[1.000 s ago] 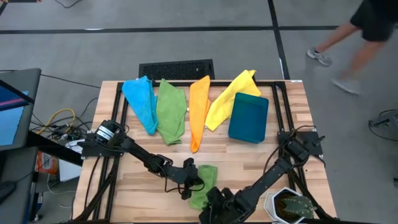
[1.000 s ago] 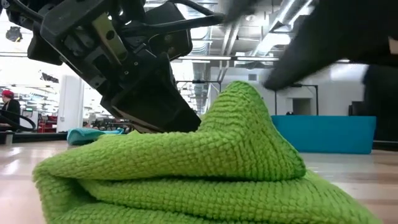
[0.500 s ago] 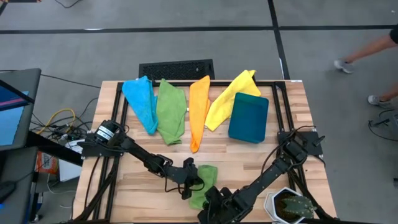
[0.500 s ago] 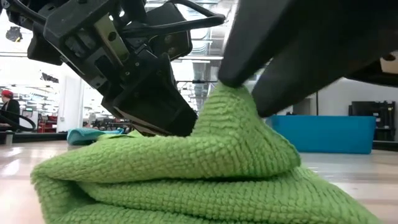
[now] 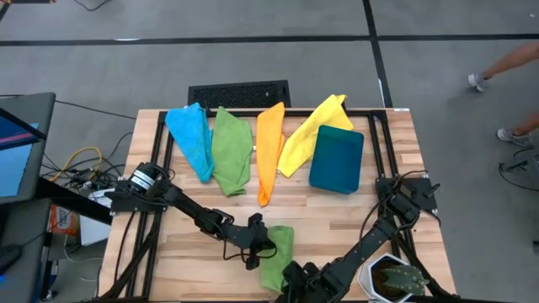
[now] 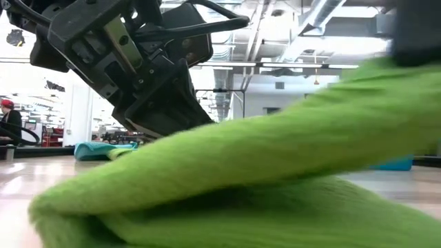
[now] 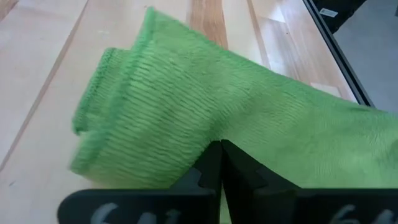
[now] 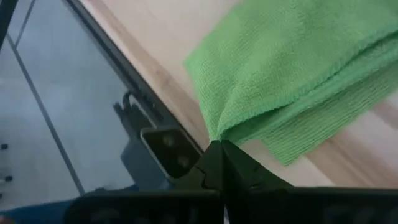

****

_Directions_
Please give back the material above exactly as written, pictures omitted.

_Result of this exercise_
[1.000 s ago] 
[1.000 s ago] 
[0.500 s ago] 
[0.500 s ago] 
[now] 
[now] 
[now] 
[now] 

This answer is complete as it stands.